→ **ACTION ITEM**: Each line of the data below that contains "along" must be copied.

= = = = = = =

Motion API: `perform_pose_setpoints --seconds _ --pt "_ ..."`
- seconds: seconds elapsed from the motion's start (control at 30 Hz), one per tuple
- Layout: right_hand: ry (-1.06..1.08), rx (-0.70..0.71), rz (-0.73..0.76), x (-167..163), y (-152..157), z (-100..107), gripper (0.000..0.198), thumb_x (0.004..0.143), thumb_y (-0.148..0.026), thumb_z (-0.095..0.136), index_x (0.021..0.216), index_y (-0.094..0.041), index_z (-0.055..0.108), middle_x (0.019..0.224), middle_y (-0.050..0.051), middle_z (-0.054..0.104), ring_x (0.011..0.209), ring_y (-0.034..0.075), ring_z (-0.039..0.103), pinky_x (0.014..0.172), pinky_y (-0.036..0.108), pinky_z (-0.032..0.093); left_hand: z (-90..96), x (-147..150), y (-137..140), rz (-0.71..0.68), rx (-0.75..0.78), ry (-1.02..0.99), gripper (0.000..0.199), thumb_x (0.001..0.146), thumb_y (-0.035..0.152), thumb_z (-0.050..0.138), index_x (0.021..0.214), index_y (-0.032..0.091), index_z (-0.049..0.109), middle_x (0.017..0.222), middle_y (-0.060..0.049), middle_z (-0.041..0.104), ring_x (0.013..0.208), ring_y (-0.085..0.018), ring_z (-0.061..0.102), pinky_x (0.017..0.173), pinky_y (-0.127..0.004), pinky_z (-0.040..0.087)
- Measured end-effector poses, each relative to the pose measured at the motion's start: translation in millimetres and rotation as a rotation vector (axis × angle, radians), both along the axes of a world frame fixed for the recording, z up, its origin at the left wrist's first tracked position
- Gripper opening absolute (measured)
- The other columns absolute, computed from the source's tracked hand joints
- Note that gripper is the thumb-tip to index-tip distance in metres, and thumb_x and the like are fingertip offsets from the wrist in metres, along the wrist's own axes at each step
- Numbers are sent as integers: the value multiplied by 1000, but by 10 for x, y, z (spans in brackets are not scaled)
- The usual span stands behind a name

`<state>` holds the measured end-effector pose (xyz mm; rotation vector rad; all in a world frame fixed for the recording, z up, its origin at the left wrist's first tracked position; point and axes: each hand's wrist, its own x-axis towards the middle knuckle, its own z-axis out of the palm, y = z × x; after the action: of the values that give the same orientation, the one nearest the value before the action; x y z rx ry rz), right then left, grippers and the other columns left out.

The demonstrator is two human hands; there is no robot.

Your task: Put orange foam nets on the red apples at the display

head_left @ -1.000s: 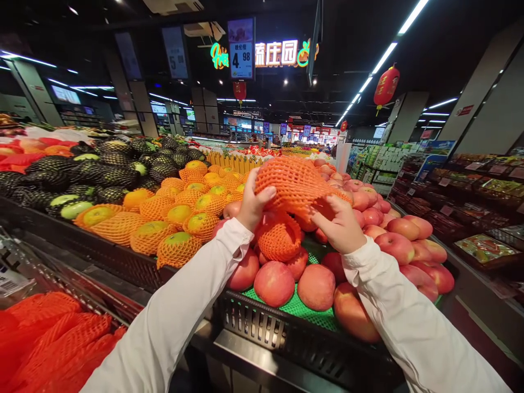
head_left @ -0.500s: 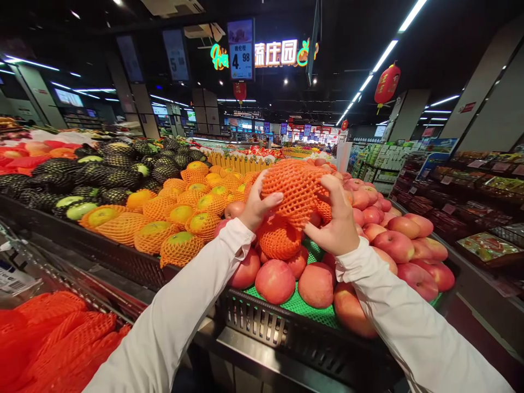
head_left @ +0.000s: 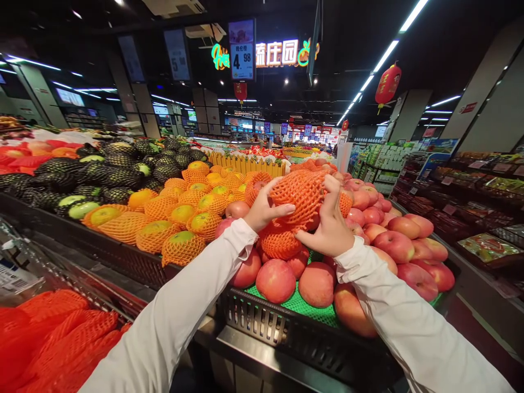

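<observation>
**Orange netted bundle [head_left: 301, 199] held up over loose apples [head_left: 275, 281]**

I have the bundle grasped from both sides, above the front of the black slotted crate [head_left: 256, 322]. The left hand's [head_left: 262, 210] grip holds its left side, thumb laid across the front; the right hand's [head_left: 331, 224] grip spans its right edge, fingers high and thumb low. The mesh is springy-looking foam, stretched into a rounded, bulging form; it veils whatever is inside.

Just below sits another netted fruit [head_left: 280, 244]. The apples are smooth, round and blushed red, the front ones resting on a green mesh liner [head_left: 305, 307]. To the left I see citrus [head_left: 183, 248] in yellow-orange sleeves, then green produce [head_left: 118, 177] in black netting; crumpled red nets [head_left: 53, 344] fill the lower left corner.

Fingers hide part of the bundle's right side. Its long axis seems to run roughly left to right, hand to hand; I cannot tell where the stem end points.
</observation>
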<state>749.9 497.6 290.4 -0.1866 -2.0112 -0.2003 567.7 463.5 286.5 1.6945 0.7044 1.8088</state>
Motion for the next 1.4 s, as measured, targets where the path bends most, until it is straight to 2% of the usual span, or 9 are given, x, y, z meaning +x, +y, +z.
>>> perform_pose_setpoints --seconds 0.17,0.4,0.63,0.8,0.93,1.03,1.17,1.3,1.4 --pt "12 -118 205 31 28 15 67 80 -42 49 138 -18 27 146 11 25 143 18 27 128 43 28 -30 50 -22 -34 -48 -237 78 51 50 85 113 15 54 112 -13 66 109 -33 63 94 -46 52" --pt "80 -161 326 60 -29 67 76 76 -53 58 137 -17 29 136 12 35 133 15 40 119 34 41 11 94 -106 -47 -33 -227 70 54 51 83 108 16 55 109 -12 67 111 -33 62 91 -46 54" --pt "346 100 23 43 -117 164 92 57 -59 79 127 -18 35 128 12 39 129 20 41 116 44 40 18 89 -94 -29 -16 -197 73 56 53 82 113 17 54 111 -13 65 111 -33 61 93 -46 53" --pt "119 21 64 5 -96 130 89 65 -43 77 139 -23 32 139 9 38 136 16 39 121 40 38 21 67 -74 -3 37 -64 85 50 53 87 118 18 49 117 -12 61 113 -30 59 99 -43 49" --pt "153 -49 70 -9 -96 97 85 59 -35 78 133 -21 37 133 6 44 130 14 44 117 35 43 49 46 -60 18 129 62 83 50 52 90 112 22 44 114 -9 56 106 -24 59 91 -36 51" --pt "300 -210 79 -37 -65 82 85 58 -39 77 129 -17 38 132 9 44 127 13 46 117 32 43 57 36 -49 -59 122 86 73 55 50 89 104 23 42 119 -8 51 99 -19 59 84 -31 51" --pt "516 -660 314 -98 17 60 92 58 -53 76 129 -15 31 136 12 42 119 11 53 112 32 48 53 41 -59 -41 50 245 54 60 39 88 94 19 51 125 -9 47 98 -16 56 79 -26 49" --pt "553 -1170 637 -152 -34 82 96 57 -54 76 135 -20 29 133 8 47 114 13 58 106 34 53 70 43 -72 107 122 397 39 64 36 86 82 15 58 102 -8 53 97 -17 52 81 -28 45" --pt "506 -1412 760 -166 -120 119 93 54 -57 77 130 -17 40 128 8 52 113 14 59 104 32 55 85 22 -66 123 207 418 33 72 38 80 75 15 55 88 -5 55 90 -17 52 85 -32 43"
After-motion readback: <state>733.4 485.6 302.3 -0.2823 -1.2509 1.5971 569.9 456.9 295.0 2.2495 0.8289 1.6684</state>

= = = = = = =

→ **ANSWER SPACE**:
- Measured end-effector poses, each relative to the pose measured at the motion's start: translation in millimetres and rotation as a rotation vector (axis × angle, radians), both along the axes of a world frame fixed for the recording, z up, its origin at the left wrist's first tracked position
- Note that gripper is the thumb-tip to index-tip distance in metres, and thumb_x and the like are fingertip offsets from the wrist in metres, along the wrist's own axes at each step

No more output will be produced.